Your assignment: Please report how many lines in the data underneath hold the word "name", with no other text.
%%
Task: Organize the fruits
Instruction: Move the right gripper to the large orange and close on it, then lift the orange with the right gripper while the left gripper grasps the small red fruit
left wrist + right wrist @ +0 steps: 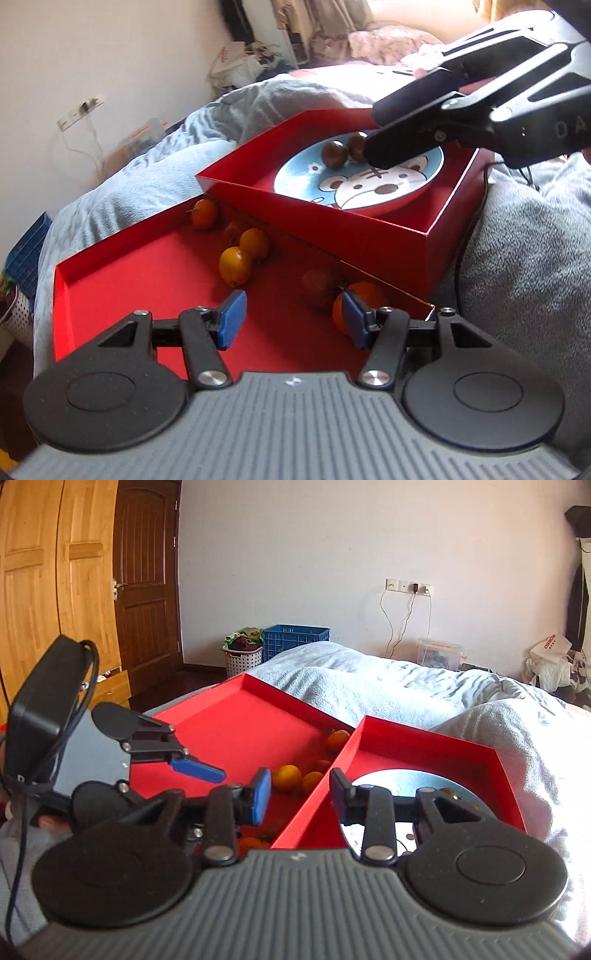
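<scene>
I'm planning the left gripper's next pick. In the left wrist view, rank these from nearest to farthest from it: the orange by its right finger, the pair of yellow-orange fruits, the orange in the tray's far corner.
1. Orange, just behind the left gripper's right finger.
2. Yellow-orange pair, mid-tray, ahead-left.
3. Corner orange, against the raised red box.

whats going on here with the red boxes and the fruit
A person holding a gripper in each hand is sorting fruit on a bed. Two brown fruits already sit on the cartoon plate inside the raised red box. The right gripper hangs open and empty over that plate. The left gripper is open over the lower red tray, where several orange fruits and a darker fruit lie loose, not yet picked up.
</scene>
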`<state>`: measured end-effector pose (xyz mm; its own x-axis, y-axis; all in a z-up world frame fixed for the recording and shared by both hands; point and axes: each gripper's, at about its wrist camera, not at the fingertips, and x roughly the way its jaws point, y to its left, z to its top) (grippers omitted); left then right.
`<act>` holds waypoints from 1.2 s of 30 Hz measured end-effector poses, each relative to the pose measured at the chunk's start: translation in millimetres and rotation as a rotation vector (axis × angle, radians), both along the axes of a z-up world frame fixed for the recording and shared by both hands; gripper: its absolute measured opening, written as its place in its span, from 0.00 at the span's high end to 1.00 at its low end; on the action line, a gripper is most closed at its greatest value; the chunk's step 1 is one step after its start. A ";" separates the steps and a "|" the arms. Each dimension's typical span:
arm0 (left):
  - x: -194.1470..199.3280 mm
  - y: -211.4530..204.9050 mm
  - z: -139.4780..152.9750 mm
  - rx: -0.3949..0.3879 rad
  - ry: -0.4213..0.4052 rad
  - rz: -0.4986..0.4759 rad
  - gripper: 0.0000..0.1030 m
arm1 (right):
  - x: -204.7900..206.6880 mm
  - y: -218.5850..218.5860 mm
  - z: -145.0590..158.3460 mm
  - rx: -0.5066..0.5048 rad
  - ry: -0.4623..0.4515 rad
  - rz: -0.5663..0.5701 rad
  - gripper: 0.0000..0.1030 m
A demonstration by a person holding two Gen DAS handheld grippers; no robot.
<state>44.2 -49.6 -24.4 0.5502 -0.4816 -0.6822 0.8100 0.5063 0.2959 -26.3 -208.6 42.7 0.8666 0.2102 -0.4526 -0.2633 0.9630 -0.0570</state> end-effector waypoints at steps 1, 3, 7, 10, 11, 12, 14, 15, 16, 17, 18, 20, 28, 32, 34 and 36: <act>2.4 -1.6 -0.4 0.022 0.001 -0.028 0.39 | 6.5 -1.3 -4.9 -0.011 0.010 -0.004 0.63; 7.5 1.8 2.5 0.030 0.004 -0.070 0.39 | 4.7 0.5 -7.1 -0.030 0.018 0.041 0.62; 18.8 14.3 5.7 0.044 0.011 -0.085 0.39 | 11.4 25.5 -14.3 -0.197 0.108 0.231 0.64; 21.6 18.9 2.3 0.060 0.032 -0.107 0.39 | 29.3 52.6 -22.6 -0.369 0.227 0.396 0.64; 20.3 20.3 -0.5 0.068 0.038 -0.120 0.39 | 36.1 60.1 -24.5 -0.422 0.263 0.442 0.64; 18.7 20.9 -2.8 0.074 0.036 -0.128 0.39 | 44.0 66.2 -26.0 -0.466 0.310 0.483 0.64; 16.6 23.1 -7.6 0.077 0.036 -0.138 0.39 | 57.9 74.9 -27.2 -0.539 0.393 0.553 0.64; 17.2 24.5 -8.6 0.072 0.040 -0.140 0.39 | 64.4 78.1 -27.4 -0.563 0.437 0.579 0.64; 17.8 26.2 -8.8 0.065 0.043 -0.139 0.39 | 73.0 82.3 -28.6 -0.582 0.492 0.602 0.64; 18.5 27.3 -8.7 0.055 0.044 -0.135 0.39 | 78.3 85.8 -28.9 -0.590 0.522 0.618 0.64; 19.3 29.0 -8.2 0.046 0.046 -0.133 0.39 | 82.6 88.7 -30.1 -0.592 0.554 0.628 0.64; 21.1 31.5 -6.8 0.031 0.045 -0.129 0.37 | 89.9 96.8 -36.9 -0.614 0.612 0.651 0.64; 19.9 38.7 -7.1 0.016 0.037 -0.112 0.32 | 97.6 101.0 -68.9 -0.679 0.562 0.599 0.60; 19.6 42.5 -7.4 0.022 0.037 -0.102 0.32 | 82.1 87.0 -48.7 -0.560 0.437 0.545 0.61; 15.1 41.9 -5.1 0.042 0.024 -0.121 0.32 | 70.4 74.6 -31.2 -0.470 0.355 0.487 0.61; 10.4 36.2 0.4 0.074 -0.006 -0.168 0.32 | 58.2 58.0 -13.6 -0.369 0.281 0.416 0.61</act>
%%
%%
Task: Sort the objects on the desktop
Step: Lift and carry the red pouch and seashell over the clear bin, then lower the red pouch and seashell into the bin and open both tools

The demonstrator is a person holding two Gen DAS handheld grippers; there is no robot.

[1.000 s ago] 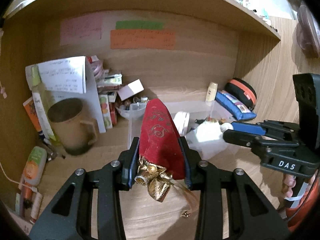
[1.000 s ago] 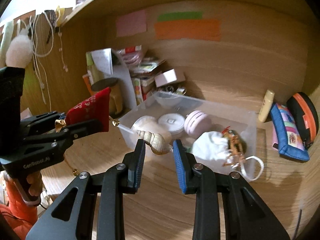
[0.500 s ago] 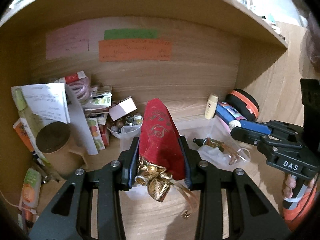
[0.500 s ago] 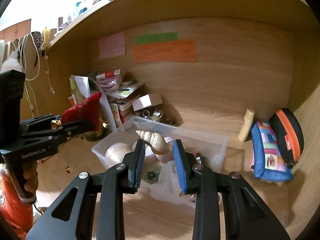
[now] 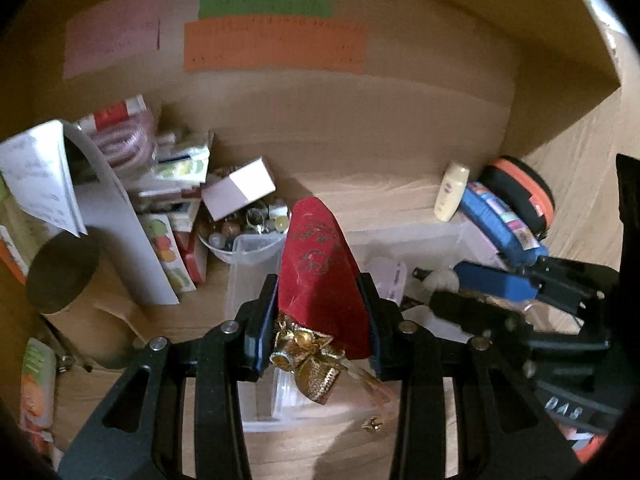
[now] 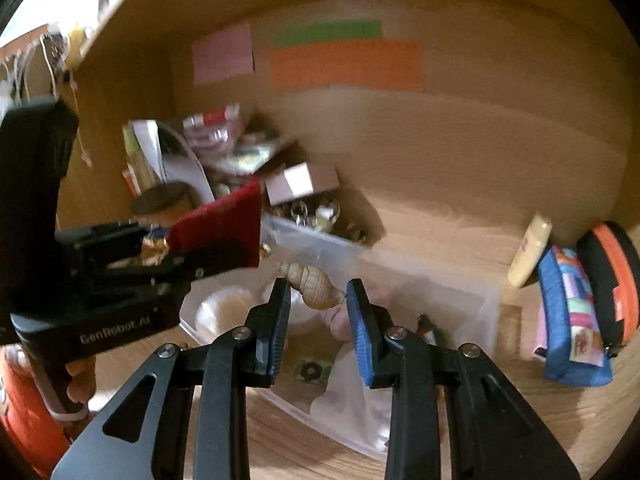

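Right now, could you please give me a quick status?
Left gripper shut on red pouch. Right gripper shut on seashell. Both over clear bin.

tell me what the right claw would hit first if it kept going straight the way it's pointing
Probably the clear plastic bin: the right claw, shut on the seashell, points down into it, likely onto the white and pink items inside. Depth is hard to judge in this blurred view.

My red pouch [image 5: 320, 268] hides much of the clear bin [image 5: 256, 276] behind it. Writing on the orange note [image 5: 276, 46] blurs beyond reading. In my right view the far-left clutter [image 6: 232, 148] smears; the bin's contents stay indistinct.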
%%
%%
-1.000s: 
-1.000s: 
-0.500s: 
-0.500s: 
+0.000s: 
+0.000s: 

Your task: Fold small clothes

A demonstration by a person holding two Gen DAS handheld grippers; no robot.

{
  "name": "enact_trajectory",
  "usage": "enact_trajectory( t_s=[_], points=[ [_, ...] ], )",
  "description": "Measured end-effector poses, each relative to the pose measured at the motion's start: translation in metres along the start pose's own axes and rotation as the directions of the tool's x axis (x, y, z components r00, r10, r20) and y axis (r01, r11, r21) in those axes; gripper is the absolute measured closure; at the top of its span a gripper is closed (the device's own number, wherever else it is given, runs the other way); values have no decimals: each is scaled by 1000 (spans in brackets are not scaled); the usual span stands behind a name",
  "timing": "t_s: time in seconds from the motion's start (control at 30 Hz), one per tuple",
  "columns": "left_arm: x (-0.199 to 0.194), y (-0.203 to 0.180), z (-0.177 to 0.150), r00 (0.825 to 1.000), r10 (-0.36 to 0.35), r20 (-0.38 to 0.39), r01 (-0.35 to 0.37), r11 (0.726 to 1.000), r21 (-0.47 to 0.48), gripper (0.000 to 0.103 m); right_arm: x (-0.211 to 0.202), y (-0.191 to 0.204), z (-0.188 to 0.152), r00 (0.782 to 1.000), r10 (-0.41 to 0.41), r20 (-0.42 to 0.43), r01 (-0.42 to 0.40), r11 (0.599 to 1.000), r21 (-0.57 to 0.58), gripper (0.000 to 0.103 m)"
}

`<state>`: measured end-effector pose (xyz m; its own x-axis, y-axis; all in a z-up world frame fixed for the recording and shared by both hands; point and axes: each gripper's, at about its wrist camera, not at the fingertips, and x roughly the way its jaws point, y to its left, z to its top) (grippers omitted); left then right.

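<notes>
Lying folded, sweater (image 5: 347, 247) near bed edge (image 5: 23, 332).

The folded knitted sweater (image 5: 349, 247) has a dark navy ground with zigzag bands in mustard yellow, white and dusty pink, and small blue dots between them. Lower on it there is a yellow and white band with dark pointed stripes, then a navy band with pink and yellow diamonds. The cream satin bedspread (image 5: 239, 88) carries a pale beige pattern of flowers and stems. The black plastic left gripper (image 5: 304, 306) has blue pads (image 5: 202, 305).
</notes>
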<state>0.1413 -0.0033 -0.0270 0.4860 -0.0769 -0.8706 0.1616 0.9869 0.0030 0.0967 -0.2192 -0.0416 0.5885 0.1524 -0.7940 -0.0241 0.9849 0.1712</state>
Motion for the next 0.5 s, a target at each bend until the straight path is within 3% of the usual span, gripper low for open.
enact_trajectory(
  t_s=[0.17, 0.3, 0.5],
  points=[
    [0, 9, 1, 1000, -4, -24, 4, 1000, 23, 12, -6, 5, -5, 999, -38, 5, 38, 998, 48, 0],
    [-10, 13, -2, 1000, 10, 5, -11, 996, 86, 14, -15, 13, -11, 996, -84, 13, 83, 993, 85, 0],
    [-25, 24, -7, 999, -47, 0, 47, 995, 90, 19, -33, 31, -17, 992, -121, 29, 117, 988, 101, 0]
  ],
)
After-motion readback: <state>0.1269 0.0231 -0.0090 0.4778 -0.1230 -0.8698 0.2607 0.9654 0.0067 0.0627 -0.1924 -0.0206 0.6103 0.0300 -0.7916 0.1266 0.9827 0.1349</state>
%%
Solved problem: 2